Behind the Seams With Jacqueline Durran and Paco Delgado at THR's First Costume Designer Roundtable
'Anna Karenina' and 'Les Miserables' costume designers spill secrets during The Hollywood Reporters's first annual roundtable video and costume shoot.
Jacqueline Durran was nominated for a Best Costume Design Oscar for her work in Pride and Prejudice and Atonement, both directed by Joe Wright and starring Keira Knightley. So it will be no surprise if she is again nominated for her work in Wright’s latest film, Anna Karenina, again starring Knightley.
To make the film more accessible to a contemporary audience, Durran created an amalgam of the period Russian silhouette with a 1950s French couture silhouette.
The black ball gown Knightley’s Anna wears in the scandalous ballroom scene has a fitted (not boned) bodice with elastic sleeves to allow for the arm movement required. But the skirt is full with tulle aubergine taffeta underskirts and a bustle effect in the back.
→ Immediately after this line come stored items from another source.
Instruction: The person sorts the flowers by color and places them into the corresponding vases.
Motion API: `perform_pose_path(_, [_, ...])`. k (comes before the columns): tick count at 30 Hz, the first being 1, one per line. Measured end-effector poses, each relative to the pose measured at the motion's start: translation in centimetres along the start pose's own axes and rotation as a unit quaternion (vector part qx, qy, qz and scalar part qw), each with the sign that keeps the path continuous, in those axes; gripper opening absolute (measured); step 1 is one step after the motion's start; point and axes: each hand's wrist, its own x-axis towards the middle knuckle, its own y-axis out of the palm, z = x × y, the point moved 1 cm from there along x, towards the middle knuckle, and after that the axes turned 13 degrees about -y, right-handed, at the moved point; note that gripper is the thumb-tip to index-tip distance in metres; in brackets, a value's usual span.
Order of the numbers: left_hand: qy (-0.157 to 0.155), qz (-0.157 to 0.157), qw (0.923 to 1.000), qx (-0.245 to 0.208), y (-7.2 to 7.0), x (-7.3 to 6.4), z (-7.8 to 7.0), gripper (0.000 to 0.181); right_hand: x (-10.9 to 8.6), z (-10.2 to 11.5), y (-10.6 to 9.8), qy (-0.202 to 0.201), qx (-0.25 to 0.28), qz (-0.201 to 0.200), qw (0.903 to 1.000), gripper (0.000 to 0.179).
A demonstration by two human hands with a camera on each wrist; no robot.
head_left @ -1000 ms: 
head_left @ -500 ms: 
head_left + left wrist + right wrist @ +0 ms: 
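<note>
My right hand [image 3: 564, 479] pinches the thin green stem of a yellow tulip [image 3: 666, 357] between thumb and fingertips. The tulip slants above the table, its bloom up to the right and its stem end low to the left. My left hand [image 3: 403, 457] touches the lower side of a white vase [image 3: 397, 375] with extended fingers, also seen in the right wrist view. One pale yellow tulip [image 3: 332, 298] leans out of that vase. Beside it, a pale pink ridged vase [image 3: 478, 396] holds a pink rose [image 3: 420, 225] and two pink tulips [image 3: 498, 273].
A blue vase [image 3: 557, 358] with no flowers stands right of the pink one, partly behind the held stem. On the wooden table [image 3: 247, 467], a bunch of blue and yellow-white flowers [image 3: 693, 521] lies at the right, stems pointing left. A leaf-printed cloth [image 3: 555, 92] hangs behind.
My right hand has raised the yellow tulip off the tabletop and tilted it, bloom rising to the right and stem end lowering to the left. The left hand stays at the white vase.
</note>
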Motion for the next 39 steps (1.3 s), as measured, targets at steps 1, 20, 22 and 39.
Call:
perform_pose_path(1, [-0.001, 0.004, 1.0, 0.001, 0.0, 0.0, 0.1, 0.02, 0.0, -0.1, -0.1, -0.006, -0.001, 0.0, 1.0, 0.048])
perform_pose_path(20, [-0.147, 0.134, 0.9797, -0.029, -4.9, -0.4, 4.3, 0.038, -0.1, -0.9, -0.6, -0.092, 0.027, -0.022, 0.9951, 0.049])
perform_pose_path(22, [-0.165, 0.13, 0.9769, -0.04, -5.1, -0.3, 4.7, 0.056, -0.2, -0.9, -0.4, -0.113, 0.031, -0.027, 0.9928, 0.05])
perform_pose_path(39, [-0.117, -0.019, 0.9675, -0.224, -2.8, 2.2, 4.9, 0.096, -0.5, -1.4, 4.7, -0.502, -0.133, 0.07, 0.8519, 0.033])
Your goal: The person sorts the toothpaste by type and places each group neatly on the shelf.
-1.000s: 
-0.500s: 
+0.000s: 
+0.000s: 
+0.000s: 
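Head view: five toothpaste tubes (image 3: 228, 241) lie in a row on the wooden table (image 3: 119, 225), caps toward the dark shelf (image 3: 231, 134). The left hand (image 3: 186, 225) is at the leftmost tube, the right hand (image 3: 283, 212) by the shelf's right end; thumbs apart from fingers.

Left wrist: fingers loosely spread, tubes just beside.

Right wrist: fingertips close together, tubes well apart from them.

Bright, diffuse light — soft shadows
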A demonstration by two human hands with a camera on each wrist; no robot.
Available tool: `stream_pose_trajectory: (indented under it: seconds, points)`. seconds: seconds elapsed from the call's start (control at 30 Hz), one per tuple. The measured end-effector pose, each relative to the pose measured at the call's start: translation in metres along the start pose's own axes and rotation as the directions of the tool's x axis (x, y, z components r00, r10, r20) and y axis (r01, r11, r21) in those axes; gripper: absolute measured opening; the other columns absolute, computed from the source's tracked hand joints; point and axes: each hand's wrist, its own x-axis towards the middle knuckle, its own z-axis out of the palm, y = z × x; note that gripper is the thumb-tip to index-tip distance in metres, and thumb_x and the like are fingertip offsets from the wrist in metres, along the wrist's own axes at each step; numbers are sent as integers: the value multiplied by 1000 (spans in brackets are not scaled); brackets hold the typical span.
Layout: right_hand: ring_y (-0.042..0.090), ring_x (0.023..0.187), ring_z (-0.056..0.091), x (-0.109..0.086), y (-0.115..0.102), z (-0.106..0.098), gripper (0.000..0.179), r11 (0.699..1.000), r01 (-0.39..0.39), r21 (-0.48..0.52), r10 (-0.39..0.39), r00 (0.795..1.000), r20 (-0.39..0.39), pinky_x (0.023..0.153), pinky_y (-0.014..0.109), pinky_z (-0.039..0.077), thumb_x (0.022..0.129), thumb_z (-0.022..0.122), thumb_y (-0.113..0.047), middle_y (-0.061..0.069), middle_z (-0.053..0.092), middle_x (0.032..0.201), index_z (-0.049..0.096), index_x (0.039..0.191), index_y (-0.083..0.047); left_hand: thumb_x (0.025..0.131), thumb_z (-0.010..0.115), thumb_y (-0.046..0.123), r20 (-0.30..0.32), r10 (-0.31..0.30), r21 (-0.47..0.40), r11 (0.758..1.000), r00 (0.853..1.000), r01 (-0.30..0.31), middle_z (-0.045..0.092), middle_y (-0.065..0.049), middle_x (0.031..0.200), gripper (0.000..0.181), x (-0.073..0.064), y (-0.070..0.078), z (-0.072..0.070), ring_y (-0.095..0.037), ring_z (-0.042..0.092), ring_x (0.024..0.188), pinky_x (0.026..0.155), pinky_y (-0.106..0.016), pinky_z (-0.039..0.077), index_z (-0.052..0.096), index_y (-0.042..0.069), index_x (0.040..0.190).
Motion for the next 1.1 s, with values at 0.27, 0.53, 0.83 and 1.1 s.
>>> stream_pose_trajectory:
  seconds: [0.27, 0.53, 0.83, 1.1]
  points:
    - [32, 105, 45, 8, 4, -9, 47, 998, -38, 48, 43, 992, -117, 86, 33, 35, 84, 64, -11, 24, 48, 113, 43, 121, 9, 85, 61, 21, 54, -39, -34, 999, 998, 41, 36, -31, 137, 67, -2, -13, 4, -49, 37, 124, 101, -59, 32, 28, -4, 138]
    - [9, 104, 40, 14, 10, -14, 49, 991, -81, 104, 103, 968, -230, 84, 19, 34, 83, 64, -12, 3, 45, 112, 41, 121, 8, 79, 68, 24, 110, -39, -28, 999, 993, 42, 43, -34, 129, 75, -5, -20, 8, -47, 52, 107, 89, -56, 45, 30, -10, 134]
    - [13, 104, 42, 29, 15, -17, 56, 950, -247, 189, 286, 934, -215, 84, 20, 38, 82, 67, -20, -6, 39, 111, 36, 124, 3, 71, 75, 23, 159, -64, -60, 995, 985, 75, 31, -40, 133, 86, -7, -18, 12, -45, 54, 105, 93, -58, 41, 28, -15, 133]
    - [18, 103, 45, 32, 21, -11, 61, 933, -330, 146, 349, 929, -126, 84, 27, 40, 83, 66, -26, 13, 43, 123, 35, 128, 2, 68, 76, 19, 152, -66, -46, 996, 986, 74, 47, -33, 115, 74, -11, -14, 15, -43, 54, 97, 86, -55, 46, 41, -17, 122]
She added a touch of vintage lace at the bodice and used synthetic tulle because it is not as heavy as silk.
“The gown had to be light because the dance sequence is so strenuous," Durran told THR. "It's physically exhausting when you do it once but they filmed it for three days and the actors did weeks of rehearsals with real dancers. “
Knightley wears a mirror image of the black gown – in white – for the opera scene, the moment of her social suicide. "Joe and I had a long discussion about the color. We felt it would be more intriguing if she wore the black at her moment of triumph and the white for her public humiliation.”
Spanish costume designer Paco Delgado is new to the Hollywood scene. But his work in Oscar-winning director Tom Hooper's (The King's Speech) much anticipated film adaptation of the Broadway musical Les Miserables has already placed him at the top of many Oscar prediction lists
He told THR about always keeping true to the period for all the characters. Specifically discussing Eddie Redmayne's romantic hero, Marius: “There were amazing prints in that period but you would almost think they were twentieth century. For Marius’s weskit [waistcoat], we found this old fabric in a London flea market. And those in favor of the revolution wore rosettes, the colors of the French flag. We wanted to show that Marius was a member of the student uprising against the oppression of the state."
Marius’s high-waisted trousers also featured a very period specific, wide, drop-down buttoned fly . According to Delgado, ”From the 1840s onward, men’s pants began to have a normal fly, similar to our modern fly, but with buttons, not a zipper.”
The color of Eddie Redmayne’s eyes even influenced the hue of his trousers. “It took a really long time to get the color right, a lot of tests and dying to get this teal with shades of blue and grey in it.," Delgado recalls. "It matches Eddie’s eyes.”